About M’lou Walker, CEO of Zicam and Matrixx Initiatives Inc.

m'lou walker

M’lou Walker brings over 25 years of experience in healthcare product marketing and management to her role as CEO of Zicam and Matrixx Initiatives Inc.

Prior to joining Matrixx in 2012, Walker was the co-founder and COO of Scerene Healthcare, a startup focused on product and brand development in the personal care and skin care space. She also led the development of the award-winning “Mr. Mucus” advertising campaign for Mucinex as SVP of Marketing for Adams Respiratory Therapeutics and managed a broad spectrum of OTC and HBA brands at Pfizer Consumer Healthcare and its predecessor Warner Lambert Consumer Healthcare, including Listerine, Lubriderm, Benadryl and e.p.t.

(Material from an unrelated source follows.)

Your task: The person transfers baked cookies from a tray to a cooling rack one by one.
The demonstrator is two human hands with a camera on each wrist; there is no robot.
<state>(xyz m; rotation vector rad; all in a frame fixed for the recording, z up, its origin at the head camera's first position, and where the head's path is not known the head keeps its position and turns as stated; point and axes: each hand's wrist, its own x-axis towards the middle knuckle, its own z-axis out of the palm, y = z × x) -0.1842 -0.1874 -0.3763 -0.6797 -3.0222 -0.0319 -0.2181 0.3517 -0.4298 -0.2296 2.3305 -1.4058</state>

Over the course of her career, Walker has won several marketing, advertising and PR awards. She has previously been named one of the top 50 marketers by Advertising Age and one of the top 25 marketers by OTC Perspectives. She sits on the board of directors of the Consumer Healthcare Products Association, the trade association for OTC healthcare companies, and Young Audiences-Arts for Learning of New Jersey & Eastern Pennsylvania.

Walker received her MBA from Columbia University Graduate School of Business in Marketing and Management of Organizations, and her BA from Yale University.